Exactly the lines below, starting with the one containing "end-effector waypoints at" and going on through the one containing "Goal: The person", must be reproduced, both ends included, and no pictures with them.

DATA EXCERPTS ->
+++
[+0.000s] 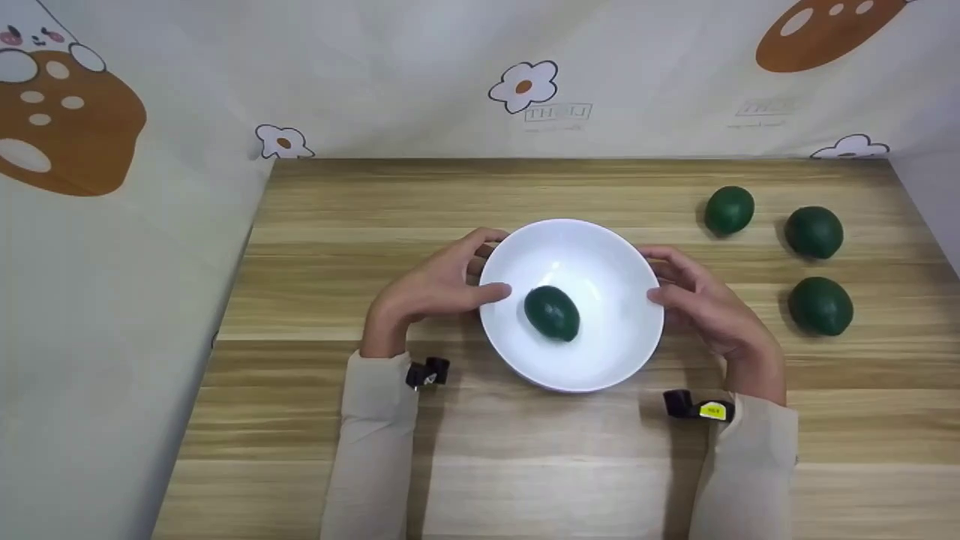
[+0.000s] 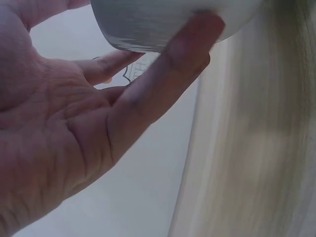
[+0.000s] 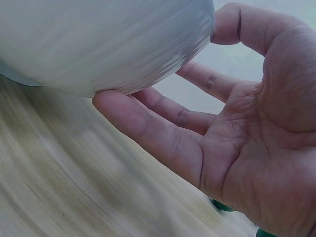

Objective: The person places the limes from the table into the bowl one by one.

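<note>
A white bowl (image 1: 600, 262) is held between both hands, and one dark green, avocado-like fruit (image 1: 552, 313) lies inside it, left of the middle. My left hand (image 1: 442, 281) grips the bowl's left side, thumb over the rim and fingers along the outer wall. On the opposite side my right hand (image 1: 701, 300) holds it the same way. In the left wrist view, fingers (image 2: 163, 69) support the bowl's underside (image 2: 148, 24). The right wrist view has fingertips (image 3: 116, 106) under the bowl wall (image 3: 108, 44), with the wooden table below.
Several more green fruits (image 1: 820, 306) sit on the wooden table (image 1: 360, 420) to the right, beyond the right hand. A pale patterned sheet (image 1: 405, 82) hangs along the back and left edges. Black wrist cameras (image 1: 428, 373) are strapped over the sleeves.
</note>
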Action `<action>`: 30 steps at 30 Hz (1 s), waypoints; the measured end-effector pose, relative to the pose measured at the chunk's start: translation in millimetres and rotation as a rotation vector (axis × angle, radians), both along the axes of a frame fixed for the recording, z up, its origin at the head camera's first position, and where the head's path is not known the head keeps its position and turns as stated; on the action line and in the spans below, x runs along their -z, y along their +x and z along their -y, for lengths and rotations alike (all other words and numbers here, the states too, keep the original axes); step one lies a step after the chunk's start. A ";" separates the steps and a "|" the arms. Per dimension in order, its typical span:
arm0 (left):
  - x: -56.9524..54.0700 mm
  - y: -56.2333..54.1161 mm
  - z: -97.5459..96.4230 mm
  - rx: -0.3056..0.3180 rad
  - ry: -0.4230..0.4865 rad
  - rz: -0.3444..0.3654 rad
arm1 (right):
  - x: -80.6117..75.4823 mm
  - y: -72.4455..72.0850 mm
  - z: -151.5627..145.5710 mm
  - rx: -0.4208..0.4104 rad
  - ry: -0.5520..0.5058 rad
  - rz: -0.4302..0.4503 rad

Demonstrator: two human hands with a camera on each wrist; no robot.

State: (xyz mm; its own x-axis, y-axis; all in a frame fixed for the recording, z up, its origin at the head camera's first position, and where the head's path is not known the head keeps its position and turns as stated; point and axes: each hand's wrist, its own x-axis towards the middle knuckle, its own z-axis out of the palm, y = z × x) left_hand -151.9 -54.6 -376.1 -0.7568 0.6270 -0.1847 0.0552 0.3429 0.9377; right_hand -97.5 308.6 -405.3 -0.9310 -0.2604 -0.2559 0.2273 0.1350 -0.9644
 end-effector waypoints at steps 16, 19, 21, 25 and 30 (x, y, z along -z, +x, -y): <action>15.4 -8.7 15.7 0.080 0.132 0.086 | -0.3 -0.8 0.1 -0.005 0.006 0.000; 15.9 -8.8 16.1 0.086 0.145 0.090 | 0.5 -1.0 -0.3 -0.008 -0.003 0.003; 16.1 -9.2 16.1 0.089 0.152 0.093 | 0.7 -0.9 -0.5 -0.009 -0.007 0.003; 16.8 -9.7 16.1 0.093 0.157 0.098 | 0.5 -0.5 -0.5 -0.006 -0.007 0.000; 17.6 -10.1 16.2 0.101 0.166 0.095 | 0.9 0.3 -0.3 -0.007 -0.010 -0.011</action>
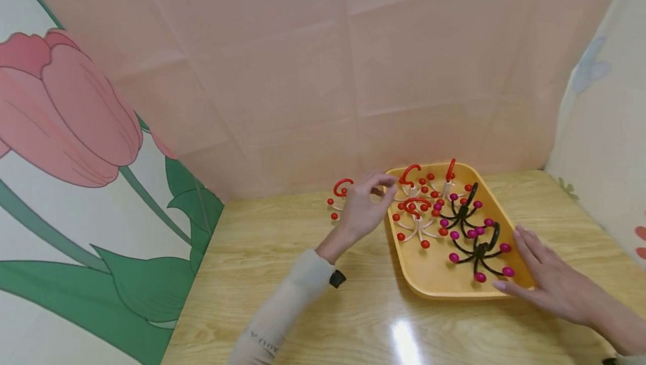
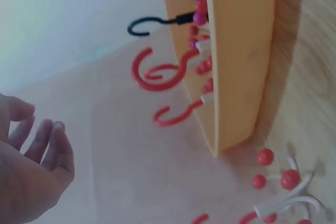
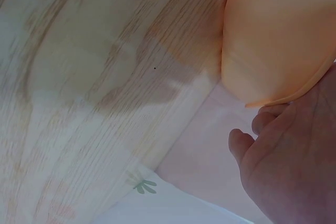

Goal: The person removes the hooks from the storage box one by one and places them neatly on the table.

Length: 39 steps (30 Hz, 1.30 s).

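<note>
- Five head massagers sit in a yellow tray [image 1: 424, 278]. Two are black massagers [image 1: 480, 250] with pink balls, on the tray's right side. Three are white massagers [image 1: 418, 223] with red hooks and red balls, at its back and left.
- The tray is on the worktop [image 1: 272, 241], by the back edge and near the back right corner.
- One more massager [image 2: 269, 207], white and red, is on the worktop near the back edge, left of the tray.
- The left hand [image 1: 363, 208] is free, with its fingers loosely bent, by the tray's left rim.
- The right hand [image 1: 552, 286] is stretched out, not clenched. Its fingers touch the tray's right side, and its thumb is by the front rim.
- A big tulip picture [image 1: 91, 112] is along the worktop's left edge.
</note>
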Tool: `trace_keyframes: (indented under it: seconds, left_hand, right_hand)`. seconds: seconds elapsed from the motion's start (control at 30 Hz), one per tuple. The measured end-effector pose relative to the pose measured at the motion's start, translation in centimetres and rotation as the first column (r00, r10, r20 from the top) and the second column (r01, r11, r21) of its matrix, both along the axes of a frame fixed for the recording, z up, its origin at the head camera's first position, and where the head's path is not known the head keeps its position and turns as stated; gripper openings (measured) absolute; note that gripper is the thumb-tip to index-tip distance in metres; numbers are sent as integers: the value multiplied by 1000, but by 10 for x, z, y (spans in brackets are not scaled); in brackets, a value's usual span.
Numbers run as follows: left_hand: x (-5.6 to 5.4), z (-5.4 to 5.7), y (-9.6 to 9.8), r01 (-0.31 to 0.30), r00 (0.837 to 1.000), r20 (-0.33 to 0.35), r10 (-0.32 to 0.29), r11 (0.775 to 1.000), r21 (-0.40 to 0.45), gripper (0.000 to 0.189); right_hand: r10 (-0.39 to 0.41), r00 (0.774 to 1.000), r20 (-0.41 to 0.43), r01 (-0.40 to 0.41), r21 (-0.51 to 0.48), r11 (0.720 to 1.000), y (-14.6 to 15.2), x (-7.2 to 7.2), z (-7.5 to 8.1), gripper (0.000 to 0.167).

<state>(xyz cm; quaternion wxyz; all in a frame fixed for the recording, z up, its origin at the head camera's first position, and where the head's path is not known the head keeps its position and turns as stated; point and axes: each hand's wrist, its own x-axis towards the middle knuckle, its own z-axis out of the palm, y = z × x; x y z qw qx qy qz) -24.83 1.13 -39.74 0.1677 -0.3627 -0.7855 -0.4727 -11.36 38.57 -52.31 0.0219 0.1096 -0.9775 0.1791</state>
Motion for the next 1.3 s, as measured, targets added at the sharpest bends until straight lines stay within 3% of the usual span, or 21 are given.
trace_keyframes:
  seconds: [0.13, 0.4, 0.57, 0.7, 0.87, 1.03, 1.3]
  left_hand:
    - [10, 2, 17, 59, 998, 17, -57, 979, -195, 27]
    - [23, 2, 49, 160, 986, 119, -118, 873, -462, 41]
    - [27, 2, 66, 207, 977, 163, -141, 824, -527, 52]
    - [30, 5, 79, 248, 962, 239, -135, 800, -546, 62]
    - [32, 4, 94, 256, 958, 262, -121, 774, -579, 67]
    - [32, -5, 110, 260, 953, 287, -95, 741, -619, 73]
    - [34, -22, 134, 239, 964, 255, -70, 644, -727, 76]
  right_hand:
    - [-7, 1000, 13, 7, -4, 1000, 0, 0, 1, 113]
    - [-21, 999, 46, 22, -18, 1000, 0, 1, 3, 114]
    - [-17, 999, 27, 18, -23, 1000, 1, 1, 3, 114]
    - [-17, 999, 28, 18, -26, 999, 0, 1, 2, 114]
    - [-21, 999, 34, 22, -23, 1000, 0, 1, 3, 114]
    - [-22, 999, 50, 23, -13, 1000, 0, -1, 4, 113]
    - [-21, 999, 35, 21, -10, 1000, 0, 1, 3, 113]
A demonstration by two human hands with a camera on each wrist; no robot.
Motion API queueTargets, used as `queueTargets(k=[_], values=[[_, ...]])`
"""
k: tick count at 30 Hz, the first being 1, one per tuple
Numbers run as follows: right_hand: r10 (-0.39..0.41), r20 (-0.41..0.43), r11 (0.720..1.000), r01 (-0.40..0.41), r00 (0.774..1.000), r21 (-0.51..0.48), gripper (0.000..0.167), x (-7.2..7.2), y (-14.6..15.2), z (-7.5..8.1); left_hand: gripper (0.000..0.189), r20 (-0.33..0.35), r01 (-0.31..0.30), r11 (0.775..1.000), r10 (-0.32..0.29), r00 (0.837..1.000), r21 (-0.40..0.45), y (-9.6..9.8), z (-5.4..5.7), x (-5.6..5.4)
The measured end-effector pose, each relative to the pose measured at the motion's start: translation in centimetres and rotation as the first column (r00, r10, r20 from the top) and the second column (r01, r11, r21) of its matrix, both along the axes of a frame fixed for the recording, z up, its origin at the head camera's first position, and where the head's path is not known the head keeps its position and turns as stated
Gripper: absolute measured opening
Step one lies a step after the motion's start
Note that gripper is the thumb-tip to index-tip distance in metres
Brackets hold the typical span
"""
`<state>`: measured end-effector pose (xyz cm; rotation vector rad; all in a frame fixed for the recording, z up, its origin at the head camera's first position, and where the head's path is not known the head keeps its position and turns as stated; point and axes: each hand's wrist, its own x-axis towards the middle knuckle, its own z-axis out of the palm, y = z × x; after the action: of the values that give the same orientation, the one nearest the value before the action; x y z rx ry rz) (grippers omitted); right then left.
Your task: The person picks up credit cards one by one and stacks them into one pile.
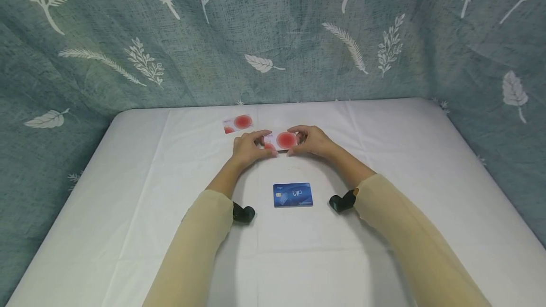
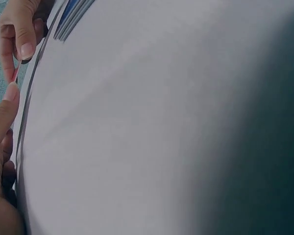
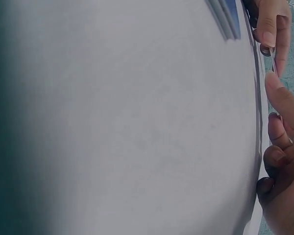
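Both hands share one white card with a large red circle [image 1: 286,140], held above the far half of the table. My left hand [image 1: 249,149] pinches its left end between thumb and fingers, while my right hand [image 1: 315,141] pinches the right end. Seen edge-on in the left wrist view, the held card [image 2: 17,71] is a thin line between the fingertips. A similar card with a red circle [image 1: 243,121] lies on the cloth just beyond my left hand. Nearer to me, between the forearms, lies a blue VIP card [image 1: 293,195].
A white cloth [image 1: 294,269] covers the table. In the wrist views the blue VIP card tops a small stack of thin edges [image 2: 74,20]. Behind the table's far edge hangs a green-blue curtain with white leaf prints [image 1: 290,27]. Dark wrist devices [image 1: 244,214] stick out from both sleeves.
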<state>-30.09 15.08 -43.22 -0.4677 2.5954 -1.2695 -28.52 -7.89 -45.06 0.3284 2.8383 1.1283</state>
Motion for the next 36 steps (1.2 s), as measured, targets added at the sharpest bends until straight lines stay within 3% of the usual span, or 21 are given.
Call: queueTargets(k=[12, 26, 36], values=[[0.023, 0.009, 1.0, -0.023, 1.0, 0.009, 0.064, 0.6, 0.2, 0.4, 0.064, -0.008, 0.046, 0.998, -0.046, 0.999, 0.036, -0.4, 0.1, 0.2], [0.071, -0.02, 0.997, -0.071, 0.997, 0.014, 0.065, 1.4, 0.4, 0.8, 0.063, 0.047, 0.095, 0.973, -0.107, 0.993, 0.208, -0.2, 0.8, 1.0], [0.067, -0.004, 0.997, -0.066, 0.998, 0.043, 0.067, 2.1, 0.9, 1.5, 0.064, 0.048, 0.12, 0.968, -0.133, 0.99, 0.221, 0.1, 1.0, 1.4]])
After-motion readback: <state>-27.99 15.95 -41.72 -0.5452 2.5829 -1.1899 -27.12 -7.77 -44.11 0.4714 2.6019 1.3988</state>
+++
ANSWER ->
 end-effector waypoints at steps 16, 19, 21, 25 and 30 (x, y, z along -z, +x, -y): <action>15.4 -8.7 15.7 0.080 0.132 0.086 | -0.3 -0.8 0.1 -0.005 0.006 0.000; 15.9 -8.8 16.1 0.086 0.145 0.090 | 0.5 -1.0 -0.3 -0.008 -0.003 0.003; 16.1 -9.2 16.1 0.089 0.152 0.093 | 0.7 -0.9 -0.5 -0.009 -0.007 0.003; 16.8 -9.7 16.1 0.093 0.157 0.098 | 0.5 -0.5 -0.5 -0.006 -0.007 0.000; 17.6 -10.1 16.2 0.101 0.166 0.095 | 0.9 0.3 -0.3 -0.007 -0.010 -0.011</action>

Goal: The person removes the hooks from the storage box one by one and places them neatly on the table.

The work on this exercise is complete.